Essas e outras medidas afins, somadas ao tensionamento institucional do Estado democrático associado ao “modus operandi” político do novo governo, tendem produzir efeitos internos desestruturantes e podem comprometer nossas possibilidades de desenvolvimento futuro, especialmente em quatro das dimensões cruciais desse processo: a homogeneização da sociedade, com a superação do atraso educacional, a erradicação da fome e da miséria e a redução acentuada das desigualdades sociais; o aperfeiçoamento da democracia como forma de participação e representação dos interesses dos diversos segmentos da população e instrumento de mediação do conflito distributivo entre o capital e o trabalho; a construção de uma base científico-tecnológica que permita promover e dinamizar endogenamente a transformação do sistema produtivo e o crescimento sustentável da economia, especialmente do seu complexo industrial, sem o que não há desenvolvimento possível; e a ampliação da autonomia do Estado brasileiro para definir suas políticas e gerir os recursos econômicos e naturais em função das necessidades da população, da preservação do patrimônio ambiental e dos interesses estratégicos nacionais.

Como é óbvio, a aposta no mercado como vetor autônomo e hegemônico da alocação de recursos e da distribuição dos resultados da atividade econômica não exclui, em tese, a possibilidade de ocorrência de ciclos de crescimento, associados, por exemplo, ao investimento externo, à instalação de indústrias de maquila e à exploração predatória dos recursos naturais e da mão de obra local. No entanto, em uma economia continental, complexa e heterogênea como a brasileira, é improvável que esse tipo de ciclo expansivo, geralmente não inclusivo e pouco integrado, possa induzir uma dinâmica transformadora capaz de sustentar o processo de crescimento e dar respostas consistentes aos reais problemas estruturais do País, especialmente à extrema e crônica desigualdade que historicamente caracteriza sua matriz social.

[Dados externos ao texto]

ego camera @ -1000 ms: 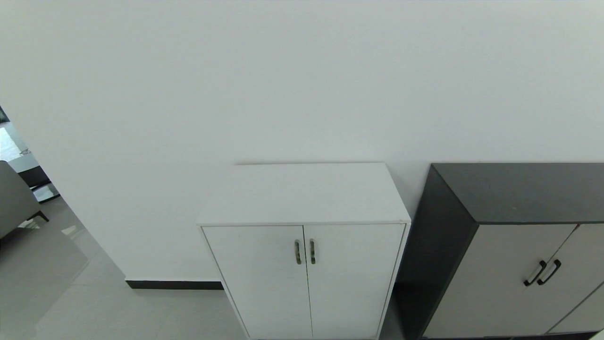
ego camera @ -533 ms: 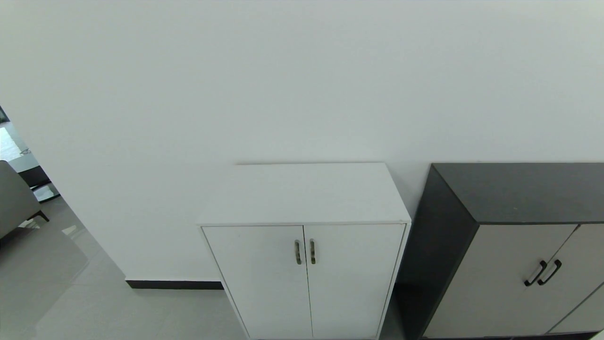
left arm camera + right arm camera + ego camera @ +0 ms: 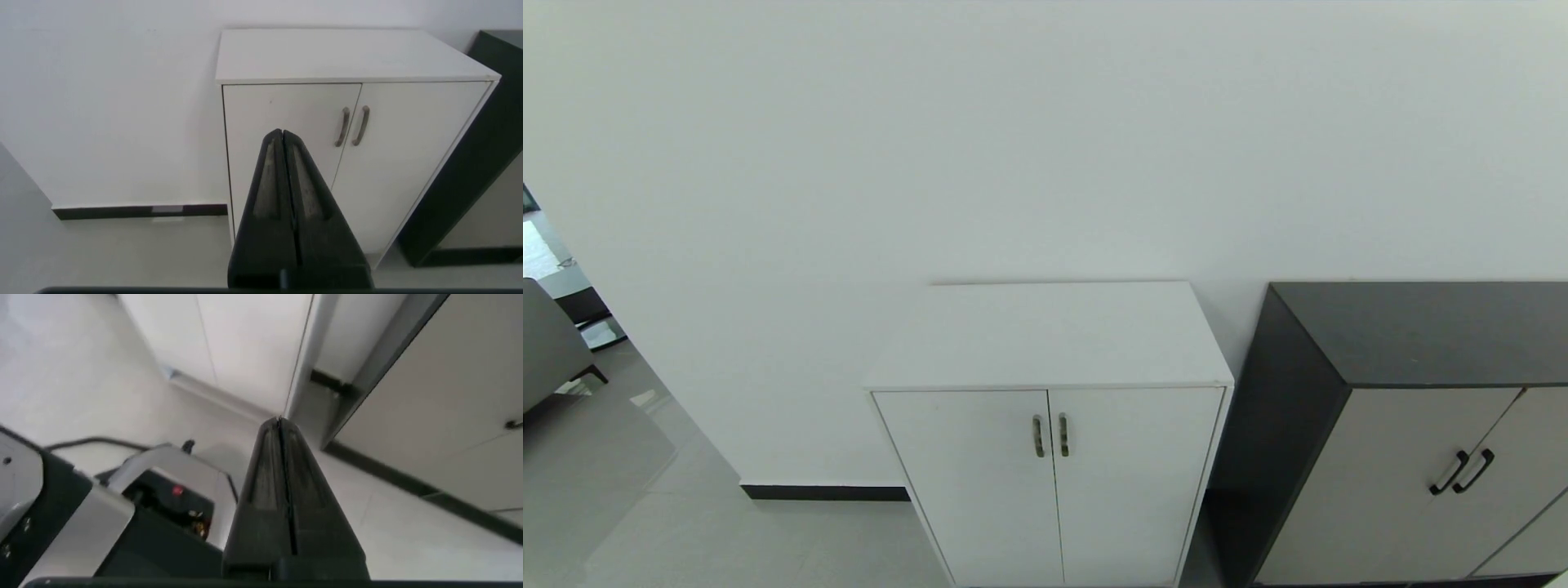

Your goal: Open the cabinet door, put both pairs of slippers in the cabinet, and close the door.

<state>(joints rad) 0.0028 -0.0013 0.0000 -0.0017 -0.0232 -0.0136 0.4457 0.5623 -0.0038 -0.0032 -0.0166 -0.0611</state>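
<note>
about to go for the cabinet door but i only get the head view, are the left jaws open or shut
Observer: the left jaws are shut, tips pressed together.
Operator: where do they point
Observer: at the left door of the white cabinet, short of touching it.
Operator: and the right jaws
Observer: shut too, angled down toward the floor at the foot of the white cabinet, near the dark cabinet.
</note>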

Por último, no momento atual o Brasil vive um novo drama que tende a agravar sobremaneira as tendências associadas à dinâmica do modelo econômico adotado e à medíocre performance do triênio 2017/19: os impactos, ainda de difícil mensuração, da pandemia do COVID19 que seguramente moldarão a evolução econômica, nacional e mundial, nos próximos anos. As consequências dessa pandemia nos planos humanitário e socioeconômico são ainda imprevisíveis e podem ser trágicas, especialmente se predominarem no seu combate interesses alheios à proteção da vida e dos setores economicamente mais frágeis da população e percepções do período pós-pandemia como oportunidade para o aprofundamento das políticas concentradoras e excludentes atualmente em curso.

A crise atual, no entanto, tem, como Jano, duas faces: em oposição ao retrocesso e à tragédia social ela abre também a possibilidade de repensar o padrão de desenvolvimento brasileiro e pautar o enfrentamento de suas consequências na perspectiva da construção de um novo caminho de progresso e justiça social para o País.